Thug 1: I'm your worst nightmare, pal!
Thug 2: Oh, yeah? I'm a vampire.
Thug 1: Yeah? [Pausing briefly, realises he doesn't have an appropriate comeback.] Well, bite me!
Sketch 6: Gone in 1 second
Host: Gone in 1 second!
[Any number of cast members, scattered around the stage in small groups or singly, each shout out one or two words, or make some extreme gesture. They take about a second each, somewhere between simultaneous and serial.
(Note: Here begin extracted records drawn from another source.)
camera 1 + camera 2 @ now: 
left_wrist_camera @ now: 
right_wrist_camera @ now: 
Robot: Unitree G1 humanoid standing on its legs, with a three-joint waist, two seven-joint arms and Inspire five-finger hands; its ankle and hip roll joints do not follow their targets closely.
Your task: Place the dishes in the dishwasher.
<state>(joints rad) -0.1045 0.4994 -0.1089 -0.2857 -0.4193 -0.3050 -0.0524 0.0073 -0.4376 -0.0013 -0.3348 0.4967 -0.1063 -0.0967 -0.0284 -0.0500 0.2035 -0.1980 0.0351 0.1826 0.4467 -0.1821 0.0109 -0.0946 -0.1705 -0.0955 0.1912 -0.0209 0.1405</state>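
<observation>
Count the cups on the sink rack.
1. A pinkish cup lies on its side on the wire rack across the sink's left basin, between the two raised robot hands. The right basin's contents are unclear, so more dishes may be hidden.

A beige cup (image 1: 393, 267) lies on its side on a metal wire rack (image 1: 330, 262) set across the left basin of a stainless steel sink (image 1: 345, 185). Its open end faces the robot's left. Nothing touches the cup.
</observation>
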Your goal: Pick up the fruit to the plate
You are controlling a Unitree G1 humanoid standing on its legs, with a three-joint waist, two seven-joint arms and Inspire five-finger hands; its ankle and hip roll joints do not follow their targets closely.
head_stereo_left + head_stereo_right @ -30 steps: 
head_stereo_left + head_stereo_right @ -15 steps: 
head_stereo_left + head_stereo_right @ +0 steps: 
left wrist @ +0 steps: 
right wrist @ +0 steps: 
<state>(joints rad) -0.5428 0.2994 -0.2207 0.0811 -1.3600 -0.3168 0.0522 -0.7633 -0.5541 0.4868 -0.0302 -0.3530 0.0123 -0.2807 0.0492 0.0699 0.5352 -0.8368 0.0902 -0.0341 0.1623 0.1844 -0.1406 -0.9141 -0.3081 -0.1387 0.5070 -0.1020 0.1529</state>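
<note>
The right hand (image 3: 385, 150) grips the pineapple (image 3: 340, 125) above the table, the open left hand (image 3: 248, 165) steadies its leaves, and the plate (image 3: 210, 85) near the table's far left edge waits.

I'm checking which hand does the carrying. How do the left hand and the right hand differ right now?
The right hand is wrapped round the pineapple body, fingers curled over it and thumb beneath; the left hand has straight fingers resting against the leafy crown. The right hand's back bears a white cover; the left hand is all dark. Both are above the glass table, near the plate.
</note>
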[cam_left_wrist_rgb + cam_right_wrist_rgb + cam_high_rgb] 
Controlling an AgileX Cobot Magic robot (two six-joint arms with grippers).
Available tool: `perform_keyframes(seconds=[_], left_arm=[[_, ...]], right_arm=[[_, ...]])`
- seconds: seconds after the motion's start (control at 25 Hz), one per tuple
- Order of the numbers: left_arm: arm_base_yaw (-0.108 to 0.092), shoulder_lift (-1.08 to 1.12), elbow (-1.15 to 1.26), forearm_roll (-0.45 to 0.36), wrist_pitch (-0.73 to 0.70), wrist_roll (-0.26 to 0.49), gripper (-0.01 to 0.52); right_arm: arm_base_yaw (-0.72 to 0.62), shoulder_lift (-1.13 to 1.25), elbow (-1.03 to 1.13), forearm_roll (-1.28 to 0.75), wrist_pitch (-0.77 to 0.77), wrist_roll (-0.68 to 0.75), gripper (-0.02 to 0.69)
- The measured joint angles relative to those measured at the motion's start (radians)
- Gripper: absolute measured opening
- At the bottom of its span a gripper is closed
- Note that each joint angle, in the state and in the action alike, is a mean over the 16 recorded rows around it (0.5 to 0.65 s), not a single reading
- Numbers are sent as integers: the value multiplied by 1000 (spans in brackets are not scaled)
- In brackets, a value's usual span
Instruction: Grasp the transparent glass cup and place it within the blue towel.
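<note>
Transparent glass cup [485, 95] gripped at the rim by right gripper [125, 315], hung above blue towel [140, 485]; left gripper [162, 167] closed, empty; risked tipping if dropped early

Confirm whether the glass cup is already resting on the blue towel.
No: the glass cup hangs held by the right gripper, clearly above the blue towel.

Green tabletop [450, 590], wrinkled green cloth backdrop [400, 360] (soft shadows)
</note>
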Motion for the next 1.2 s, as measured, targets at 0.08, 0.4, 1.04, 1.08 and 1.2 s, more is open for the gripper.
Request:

Echoes and punchlines from preceding sketches are quite appropriate (e.g. one performer shouts "croutons!", another cries some memorable word from a different selected sketch...).]
[All bow and exit]
Just a burger
Customer is perusing a menu at some sort of restaurant. This should soon become apparent, so props are not really a must. Waitress is poised to jot down an order.
Waitress: What can I get you?
Customer: [Looks up from menu.] Just a burger. Thanks.
Waitress: Regular or cheese? [She remains poised to write something down, but does not in fact appear to do so.]
Customer: Mmmm... [Glances again at menu, then back up.] I'll have the Double Onion, Double Cheese Texas Super Burger, well done but not crispy, no chillis but lots of chilli sauce, easy on the garlic, but not on a toasted bun, just regular. [Pauses, but continues before the waitress can react.] And no lettuce, plenty of onion, fresh not fried, but served under the burger, not over it -- not the fancy red kind, just plain onion. Have the cheese shredded, not cut, on top of the burger, not underneath. No mayo at all, and just a little mustard -- real mustard, none of the cheap stuff, if that's all you've got I'll have it dry. Fries on the side, thick slice, not curly or wavy or any of that frozen reconstituted pulp. No pickle.
Waitress: [Making no attempt to write any of this down, or perhaps going so far as to make a single tick mark.] And something to drink?
Customer: [Consults the menu again.] Just a Coke. Thanks.
Waitress: Regular or diet?
[Lights dim, or whatever other signal the sketch has ended.]